GOAL OF THE EXERCISE: Reading the records beneath this task, work out how many lines contain the word "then" and reply with only that number.

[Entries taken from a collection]
== Segment start ==
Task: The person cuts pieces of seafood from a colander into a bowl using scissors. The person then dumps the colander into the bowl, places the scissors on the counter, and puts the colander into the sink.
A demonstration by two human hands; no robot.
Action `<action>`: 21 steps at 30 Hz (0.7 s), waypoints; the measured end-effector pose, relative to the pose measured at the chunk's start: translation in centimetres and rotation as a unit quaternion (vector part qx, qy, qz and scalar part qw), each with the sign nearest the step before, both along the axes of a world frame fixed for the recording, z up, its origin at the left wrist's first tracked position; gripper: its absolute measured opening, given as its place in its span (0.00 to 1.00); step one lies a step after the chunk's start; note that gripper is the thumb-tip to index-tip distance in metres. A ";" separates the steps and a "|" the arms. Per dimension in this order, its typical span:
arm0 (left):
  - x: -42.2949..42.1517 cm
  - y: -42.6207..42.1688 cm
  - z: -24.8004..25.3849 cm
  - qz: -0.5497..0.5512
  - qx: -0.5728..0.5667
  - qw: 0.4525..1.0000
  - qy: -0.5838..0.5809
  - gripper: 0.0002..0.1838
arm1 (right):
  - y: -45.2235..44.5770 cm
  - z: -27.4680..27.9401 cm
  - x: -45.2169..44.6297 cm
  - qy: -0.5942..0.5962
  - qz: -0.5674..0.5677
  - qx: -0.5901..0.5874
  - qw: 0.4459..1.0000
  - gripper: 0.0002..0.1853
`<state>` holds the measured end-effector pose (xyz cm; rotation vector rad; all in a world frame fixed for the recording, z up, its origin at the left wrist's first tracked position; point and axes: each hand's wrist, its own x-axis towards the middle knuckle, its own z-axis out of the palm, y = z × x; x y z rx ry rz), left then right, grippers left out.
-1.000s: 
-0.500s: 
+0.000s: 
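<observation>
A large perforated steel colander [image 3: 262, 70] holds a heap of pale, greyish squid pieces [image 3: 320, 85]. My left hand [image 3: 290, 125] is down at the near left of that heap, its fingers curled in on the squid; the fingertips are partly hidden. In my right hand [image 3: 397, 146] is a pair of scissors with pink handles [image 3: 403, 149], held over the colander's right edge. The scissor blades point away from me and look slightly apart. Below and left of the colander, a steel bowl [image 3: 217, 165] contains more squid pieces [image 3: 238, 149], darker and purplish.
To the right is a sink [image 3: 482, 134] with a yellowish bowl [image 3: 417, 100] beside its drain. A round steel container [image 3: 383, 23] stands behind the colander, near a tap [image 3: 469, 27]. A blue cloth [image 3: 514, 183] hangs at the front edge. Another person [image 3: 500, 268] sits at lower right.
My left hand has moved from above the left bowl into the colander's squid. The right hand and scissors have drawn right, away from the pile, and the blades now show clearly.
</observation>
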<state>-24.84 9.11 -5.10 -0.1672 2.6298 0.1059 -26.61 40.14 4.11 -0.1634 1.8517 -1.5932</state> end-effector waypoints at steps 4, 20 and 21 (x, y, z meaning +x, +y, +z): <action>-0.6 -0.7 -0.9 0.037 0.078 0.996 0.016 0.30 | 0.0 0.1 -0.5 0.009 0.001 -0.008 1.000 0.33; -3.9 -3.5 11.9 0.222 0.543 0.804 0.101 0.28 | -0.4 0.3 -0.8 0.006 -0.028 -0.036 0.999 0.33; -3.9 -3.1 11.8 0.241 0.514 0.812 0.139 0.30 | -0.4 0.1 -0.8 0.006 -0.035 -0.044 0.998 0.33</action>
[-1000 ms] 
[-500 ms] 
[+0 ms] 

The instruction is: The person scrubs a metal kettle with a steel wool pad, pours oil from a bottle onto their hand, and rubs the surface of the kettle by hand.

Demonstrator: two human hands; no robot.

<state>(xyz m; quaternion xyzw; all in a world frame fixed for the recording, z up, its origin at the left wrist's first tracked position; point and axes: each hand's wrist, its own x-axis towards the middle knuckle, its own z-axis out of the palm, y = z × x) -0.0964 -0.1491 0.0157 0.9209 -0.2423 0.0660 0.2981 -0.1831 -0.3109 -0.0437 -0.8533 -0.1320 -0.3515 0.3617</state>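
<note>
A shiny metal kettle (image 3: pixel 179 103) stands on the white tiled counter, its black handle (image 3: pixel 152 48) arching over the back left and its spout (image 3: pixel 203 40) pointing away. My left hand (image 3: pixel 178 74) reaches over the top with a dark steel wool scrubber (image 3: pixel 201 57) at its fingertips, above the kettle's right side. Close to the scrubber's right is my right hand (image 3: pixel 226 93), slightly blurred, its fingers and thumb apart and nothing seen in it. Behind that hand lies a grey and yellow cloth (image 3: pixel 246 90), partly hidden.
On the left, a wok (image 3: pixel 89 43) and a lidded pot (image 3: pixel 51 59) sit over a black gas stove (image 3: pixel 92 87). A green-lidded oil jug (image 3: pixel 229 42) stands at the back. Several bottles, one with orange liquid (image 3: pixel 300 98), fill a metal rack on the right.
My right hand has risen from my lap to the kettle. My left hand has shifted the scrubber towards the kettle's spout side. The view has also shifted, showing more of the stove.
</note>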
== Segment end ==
ANSWER TO THIS TASK: 2